FOR ALL THE WRONG REASONS
Louise Bagshawe, . . St. Martin's, $24.95 (336pp) ISBN 978-0-312-27255-5
Sex in the morning, sex with tea and sex in the evening—it's always well-scrubbed, perfumed and always engaged in at the snobbiest addresses, by beautiful people wearing Calvin Klein and Victoria's Secret skivvies beneath their glitzy couturier labels. This American debut by the author of four erotic bestsellers in the U.K. serves fair warning that there's a new sexy romance queen panting at the gates, with one difference: Bagshawe doesn't try to sugarcoat her characters' ruthless, selfish or venal behavior, giving her story a witty edge. Silly but rich British heiress Diana Verity marries a ruthless U.K. commoner and publishing enfant terrible, Ernie Foxton, dreaming of the adventure of moving to New York as the hostess with the mostest befitting her hubby's newfound position as CEO of the Blakely's publishing empire.

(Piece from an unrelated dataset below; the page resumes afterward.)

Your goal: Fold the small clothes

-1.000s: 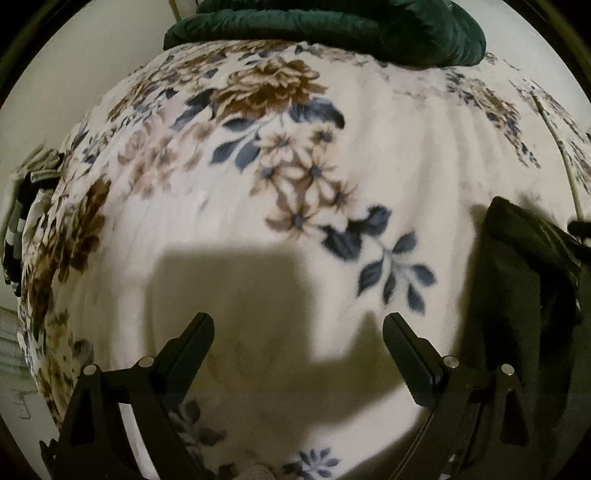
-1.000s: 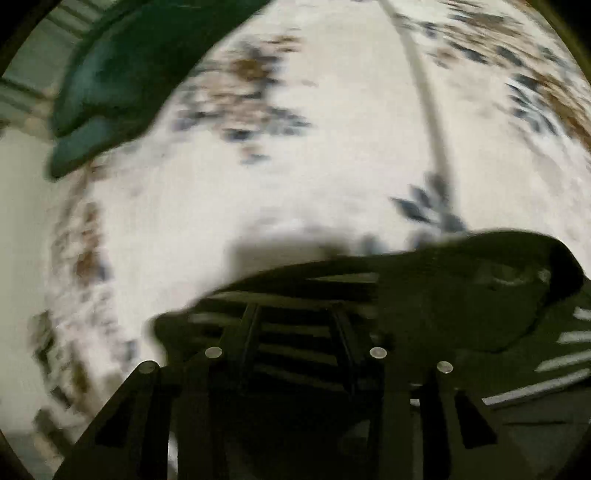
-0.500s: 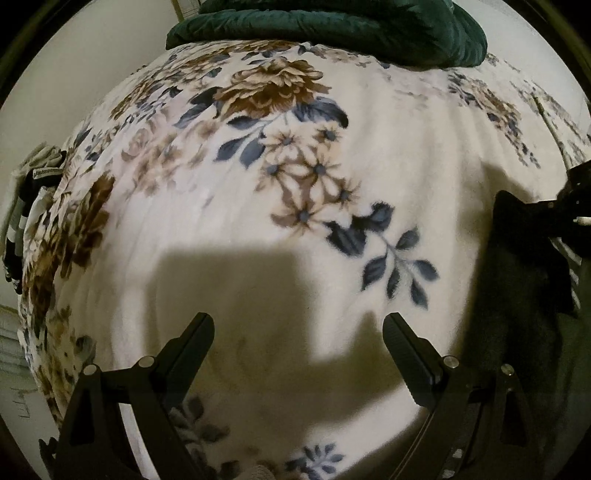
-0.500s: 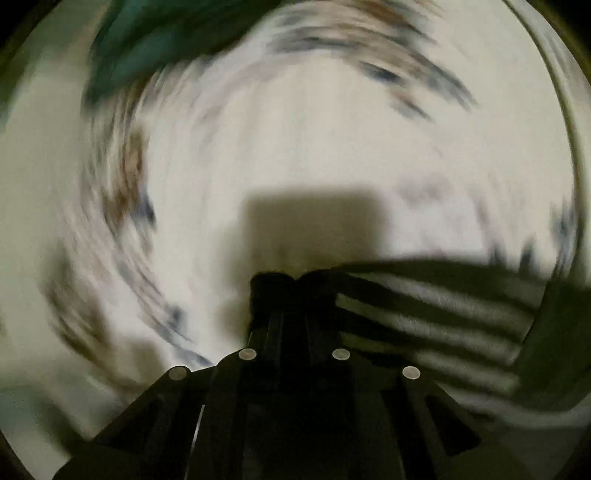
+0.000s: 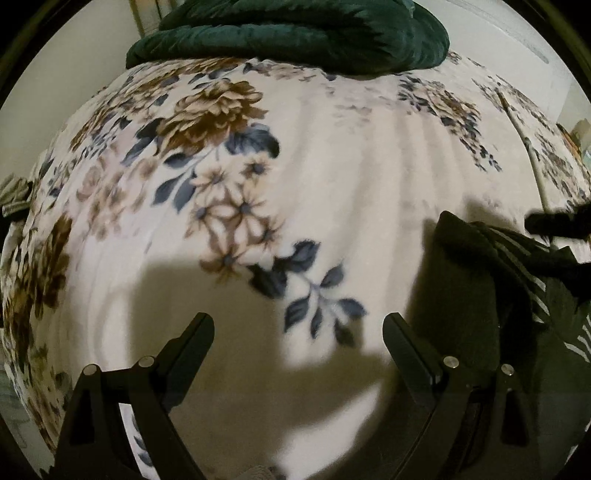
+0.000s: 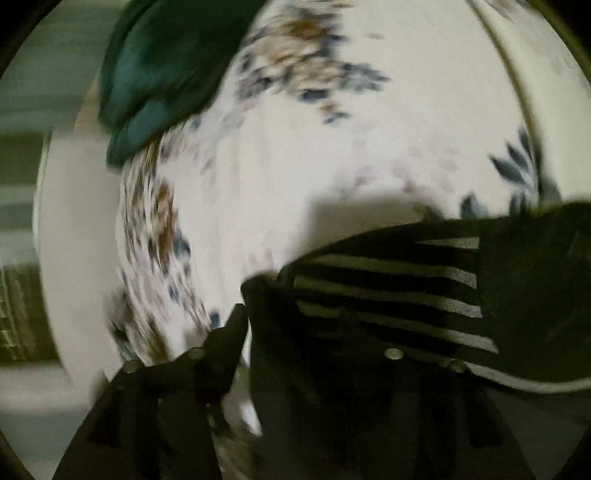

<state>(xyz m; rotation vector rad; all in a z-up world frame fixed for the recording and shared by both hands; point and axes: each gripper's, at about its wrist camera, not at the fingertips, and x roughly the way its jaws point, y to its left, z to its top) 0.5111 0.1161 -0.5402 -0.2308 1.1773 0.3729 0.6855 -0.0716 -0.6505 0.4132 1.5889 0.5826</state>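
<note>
A dark garment with white stripes (image 5: 480, 280) lies on the floral bedspread (image 5: 332, 177) at the right of the left wrist view. My left gripper (image 5: 299, 332) is open and empty above the bedspread, left of the garment. In the blurred right wrist view the striped garment (image 6: 388, 288) drapes over my right gripper (image 6: 314, 325); its left finger (image 6: 229, 339) shows, the right one is hidden under cloth. The jaws stand apart with cloth between them. The right gripper's tip (image 5: 554, 223) shows at the far right of the left wrist view.
A folded dark green blanket (image 5: 295, 33) lies at the far end of the bed, also in the right wrist view (image 6: 166, 66). Some cloth (image 5: 14, 195) hangs at the bed's left edge. A wall stands beyond.
My right gripper swung fast with the striped garment and its jaws spread from shut to apart. The garment's edge shifted at the right of the left wrist view. My left gripper stayed open, nearly still.
</note>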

Founder of Green Eggs Books, Michael Cicero is a chauvinistic, womanizing self-made publisher whose classic children's books, formerly out-of-print, are flying off the shelves. Finding her husband in bed
with an Oriental dominatrix in her own bedroom, Diana walks out on him, only to be skewered in a vicious divorce. Michael also becomes a victim when he makes a deal with Foxton, who misleads him into thinking he is entering into a partnership. The wronged duo join up to deal in electronic games and—after a few setbacks, lots of shopping and name dropping, and plenty of explicit, devilishly prurient sex—manage to get back on their feet (pun intended).